→ Information shown:
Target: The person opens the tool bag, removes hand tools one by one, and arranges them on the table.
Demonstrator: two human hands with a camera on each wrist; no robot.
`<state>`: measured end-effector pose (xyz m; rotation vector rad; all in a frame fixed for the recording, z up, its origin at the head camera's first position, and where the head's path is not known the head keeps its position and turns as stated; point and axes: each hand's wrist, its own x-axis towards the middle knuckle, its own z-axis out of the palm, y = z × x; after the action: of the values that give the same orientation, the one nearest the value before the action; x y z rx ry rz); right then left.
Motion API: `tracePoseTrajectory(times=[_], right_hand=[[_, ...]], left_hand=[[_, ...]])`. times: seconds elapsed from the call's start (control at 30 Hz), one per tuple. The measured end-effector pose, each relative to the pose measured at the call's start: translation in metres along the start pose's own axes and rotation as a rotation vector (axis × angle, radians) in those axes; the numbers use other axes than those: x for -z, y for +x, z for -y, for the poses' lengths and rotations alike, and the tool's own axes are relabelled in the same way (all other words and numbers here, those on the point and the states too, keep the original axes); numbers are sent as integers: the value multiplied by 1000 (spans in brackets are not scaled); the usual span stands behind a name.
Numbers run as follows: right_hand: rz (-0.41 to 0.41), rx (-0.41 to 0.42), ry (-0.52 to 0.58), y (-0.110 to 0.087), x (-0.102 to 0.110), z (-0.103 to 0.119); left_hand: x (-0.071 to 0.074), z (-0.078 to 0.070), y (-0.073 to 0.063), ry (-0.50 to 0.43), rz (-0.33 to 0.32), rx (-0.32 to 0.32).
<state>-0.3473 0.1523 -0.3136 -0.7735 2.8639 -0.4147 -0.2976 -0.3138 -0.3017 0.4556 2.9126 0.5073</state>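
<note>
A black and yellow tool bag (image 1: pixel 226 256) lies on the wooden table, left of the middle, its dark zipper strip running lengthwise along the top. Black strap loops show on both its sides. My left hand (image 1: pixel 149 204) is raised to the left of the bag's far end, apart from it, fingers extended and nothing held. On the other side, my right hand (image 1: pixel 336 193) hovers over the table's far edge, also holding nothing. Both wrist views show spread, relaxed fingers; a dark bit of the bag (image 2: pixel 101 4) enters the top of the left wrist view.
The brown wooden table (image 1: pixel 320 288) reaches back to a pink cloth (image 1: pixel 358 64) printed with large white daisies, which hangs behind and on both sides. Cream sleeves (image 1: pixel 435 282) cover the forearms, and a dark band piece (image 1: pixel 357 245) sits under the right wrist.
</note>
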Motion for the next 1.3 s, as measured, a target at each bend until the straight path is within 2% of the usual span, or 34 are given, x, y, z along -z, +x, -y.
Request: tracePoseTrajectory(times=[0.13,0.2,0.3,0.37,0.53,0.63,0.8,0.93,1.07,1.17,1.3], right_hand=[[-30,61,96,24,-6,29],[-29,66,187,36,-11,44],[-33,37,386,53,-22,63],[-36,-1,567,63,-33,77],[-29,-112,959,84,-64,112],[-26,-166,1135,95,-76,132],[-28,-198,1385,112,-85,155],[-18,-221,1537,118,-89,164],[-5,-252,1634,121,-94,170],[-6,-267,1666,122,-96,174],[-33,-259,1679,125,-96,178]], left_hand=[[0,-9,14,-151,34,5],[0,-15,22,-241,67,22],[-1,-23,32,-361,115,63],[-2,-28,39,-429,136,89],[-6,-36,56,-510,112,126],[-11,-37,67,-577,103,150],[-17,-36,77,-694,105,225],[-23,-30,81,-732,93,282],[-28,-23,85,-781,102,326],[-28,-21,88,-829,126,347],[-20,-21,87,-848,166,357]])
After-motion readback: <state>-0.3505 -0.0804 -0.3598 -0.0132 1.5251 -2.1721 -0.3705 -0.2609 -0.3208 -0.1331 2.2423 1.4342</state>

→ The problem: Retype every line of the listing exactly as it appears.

→ Worked solution:
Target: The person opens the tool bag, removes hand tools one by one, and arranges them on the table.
Demonstrator: two human hands with a camera on each wrist; no robot.
`<state>`: measured end-effector pose (xyz m; rotation vector rad; all in a frame fixed for the recording, z up, its origin at the head camera's first position, and where the head's path is not known the head keeps its position and turns as stated; point and axes: each hand's wrist, its own x-axis towards the middle knuckle, its own z-axis out of the palm, y = z × x; after the action: of the values that give the same orientation, the one nearest the value before the action; x y z rx ry rz); right then left.
Motion API: `tracePoseTrajectory(times=[_], right_hand=[[_, ...]], left_hand=[[_, ...]])`. times: seconds elapsed from the call's start (control at 30 Hz), one per tuple. The measured end-effector pose, each relative to the pose measured at the call's start: translation in metres along the start pose's own axes and rotation as a rotation vector (axis × angle, radians) in those axes; the numbers use other axes than those: x for -z, y for +x, z for -y, for the poses' lengths and rotations alike, and the tool's own axes are relabelled in the same way (all other words and numbers here, those on the point and the states too, keep the original axes); numbers are sent as integers: the value multiplied by 1000 (spans in brackets are not scaled); the usual span stands behind a name.
Numbers run as follows: right_hand: rz (-0.41 to 0.41), rx (-0.41 to 0.42), ry (-0.52 to 0.58), y (-0.110 to 0.087), x (-0.102 to 0.110), z (-0.103 to 0.119); left_hand: x (-0.071 to 0.074), z (-0.078 to 0.070), y (-0.073 to 0.063), ry (-0.50 to 0.43), rz (-0.33 to 0.32), rx (-0.32 to 0.32).
<state>-0.3473 0.1523 -0.3136 -0.7735 2.8639 -0.4147 -0.2976 -0.3138 -0.3017 0.4556 2.9126 0.5073</state>
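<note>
A black and yellow tool bag (image 1: pixel 226 256) lies on the wooden table, left of the middle, its dark zipper strip running lengthwise along the top. Black strap loops show on both its sides. My left hand (image 1: pixel 149 204) is raised to the left of the bag's far end, apart from it, fingers extended and nothing held. On the other side, my right hand (image 1: pixel 336 193) hovers over the table's far edge, also holding nothing. Both wrist views show spread, relaxed fingers; a dark bit of the bag (image 2: pixel 101 4) enters the top of the left wrist view.
The brown wooden table (image 1: pixel 320 288) reaches back to a pink cloth (image 1: pixel 358 64) printed with large white daisies, which hangs behind and on both sides. Cream sleeves (image 1: pixel 435 282) cover the forearms, and a dark band piece (image 1: pixel 357 245) sits under the right wrist.
</note>
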Motion for the next 1.3 s, as measured, a target at each bend until the straight path is within 2% of the usual span, or 34 are given, x, y, z along -z, +x, -y.
Request: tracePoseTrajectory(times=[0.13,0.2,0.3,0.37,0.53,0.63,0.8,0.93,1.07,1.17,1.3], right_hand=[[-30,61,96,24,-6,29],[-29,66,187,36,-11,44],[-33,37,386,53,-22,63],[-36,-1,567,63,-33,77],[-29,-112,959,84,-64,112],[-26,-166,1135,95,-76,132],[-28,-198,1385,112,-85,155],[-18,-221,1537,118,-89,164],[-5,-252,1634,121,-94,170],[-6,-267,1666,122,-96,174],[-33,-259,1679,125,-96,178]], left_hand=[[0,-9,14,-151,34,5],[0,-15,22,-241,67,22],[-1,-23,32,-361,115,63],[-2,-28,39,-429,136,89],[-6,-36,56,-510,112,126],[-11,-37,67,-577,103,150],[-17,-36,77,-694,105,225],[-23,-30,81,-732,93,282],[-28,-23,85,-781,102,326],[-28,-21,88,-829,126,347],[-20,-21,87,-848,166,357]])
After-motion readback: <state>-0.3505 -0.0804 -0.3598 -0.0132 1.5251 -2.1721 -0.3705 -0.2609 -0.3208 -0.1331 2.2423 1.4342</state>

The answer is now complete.